THE HON TANYA PLIBERSEK MP
DEPUTY LEADER OF THE OPPOSITION
SHADOW MINISTER FOR FOREIGN AFFAIRS AND INTERNATIONAL DEVELOPMENT
DEPUTY LEADER OF THE OPPOSITION
SHADOW MINISTER FOR FOREIGN AFFAIRS AND INTERNATIONAL DEVELOPMENT
MEMBER FOR SYDNEY
Christopher Pyne thinks universities should be able to charge whatever they like for a degree. He also thinks that students should pay a greater share of the cost of their studies because a uni education is a ‘private benefit’, not a public good.
He’s wrong on pretty much every count.
Australia can never be a successful nation unless we invest in education: from quality early learning and pre-school, through the school years, vocational education, and universities. For many Australians that will mean training and retraining more than once as their lives and our economy change. It’s estimated that by 2020, two-thirds of all the jobs created in Australia will require a diploma qualification or higher.
Encouraging young Australians to go to uni is not just good for them, it’s vital for the wealth of our nation.
And most parents agree. Research by Universities Australia found that 88 per cent of Australians will encourage their children, and young people they know, to attend university.
Mr Pyne asks, ‘why should a factory worker pay taxes so someone else can get a law degree?’ The answer, of course, is that that factory worker may hope for their children or grandchildren to go to uni. And when those kids graduate, if they earn more because of the degree, they will pay higher taxes, enabling the next generation of kids to get to uni too.

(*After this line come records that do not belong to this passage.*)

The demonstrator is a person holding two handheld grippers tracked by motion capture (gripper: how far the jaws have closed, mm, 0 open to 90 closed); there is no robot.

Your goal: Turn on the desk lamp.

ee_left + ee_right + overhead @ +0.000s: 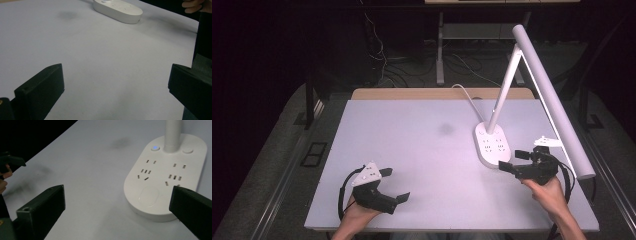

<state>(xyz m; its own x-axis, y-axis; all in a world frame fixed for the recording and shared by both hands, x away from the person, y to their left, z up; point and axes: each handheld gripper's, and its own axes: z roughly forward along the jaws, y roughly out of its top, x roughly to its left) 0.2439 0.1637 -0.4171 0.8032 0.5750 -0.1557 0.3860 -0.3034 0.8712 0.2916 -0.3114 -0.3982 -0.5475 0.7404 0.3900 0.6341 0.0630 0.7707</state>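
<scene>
A white desk lamp stands at the table's right, its oval base carrying socket slots and its long bar head slanting toward the near right. In the right gripper view the base shows a small lit blue button beside the stem. My right gripper is open, its jaws just in front of the base's near end, one jaw overlapping its edge. My left gripper is open over bare table at the near left, with nothing between its jaws. The base lies far ahead in the left gripper view.
The lamp's white cord runs off the table's far edge. A faint dark smudge marks the white tabletop near its middle. Beyond the table, cables and a desk leg sit on the dark floor.
</scene>
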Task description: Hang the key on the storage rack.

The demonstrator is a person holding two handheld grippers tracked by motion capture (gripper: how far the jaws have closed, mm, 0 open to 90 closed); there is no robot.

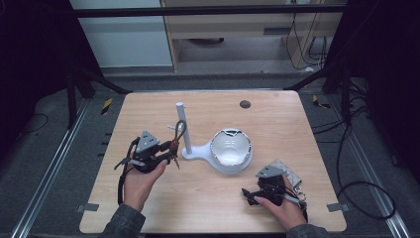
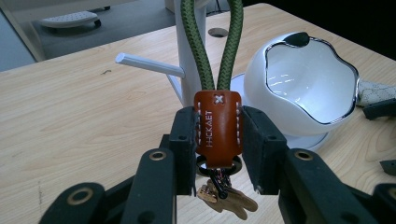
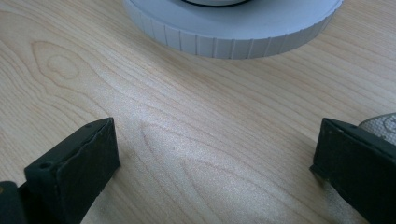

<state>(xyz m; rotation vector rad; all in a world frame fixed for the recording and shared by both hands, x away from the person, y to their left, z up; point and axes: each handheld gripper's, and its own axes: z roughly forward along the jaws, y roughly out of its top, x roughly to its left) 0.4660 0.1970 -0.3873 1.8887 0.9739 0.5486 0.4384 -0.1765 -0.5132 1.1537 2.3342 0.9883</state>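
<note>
My left gripper (image 1: 173,151) (image 2: 218,144) is shut on the orange-brown leather tab (image 2: 218,126) of a keychain (image 1: 179,131). Its green cord loop (image 2: 231,46) rises in front of the white post (image 1: 182,121) (image 2: 189,46) of a stand, beside a short side peg (image 2: 149,65). The loop's top is cut off, so I cannot tell whether it hangs on anything. A small metal charm (image 2: 229,200) dangles under the tab. A white bowl (image 1: 231,149) (image 2: 303,88) sits on the stand's base (image 3: 233,28). My right gripper (image 1: 249,197) (image 3: 215,158) rests open near the front right, jaws wide over bare wood.
A grey fabric pouch (image 1: 288,171) (image 3: 383,123) lies by my right hand, just beside the right jaw. A dark round hole (image 1: 244,104) is set in the wooden table (image 1: 148,208) at the back. Floor rails and cables surround the table.
</note>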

The problem with the $100,000 degrees that Mr Pyne continues to champion is that they will stop bright, hard-working, young people who aren’t wealthy from going to uni. Especially if the debts for their uni education come due at the same time of life that young people are considering buying a home or starting a family.
Mr Pyne says it will all be fine, because thousands of scholarships will be offered. We don’t want to return to a time when smart working class kids could only get to uni if they got a Commonwealth Scholarship. We don’t want to return to a time where career choices were dictated by the courses scholarships were offered in. (Incidentally, the scholarships Mr Pyne is boasting about are not paid for by the government or the university, they are paid for by a levy on other students, so in some cases poor students will be subsidising other poor students!)
We want the best, brightest, hardest working kids, irrespective of their family background, irrespective of their parents’ ability to pay, irrespective of their own ability to pay, to be able to choose a university education, a vocational education – whatever it is that suits them, their interests and abilities.
A system which only relies on scholarships for those kids is not a system I can support.
You don’t need a PhD to work out that Christopher Pyne’s $100,000 degrees are bad news.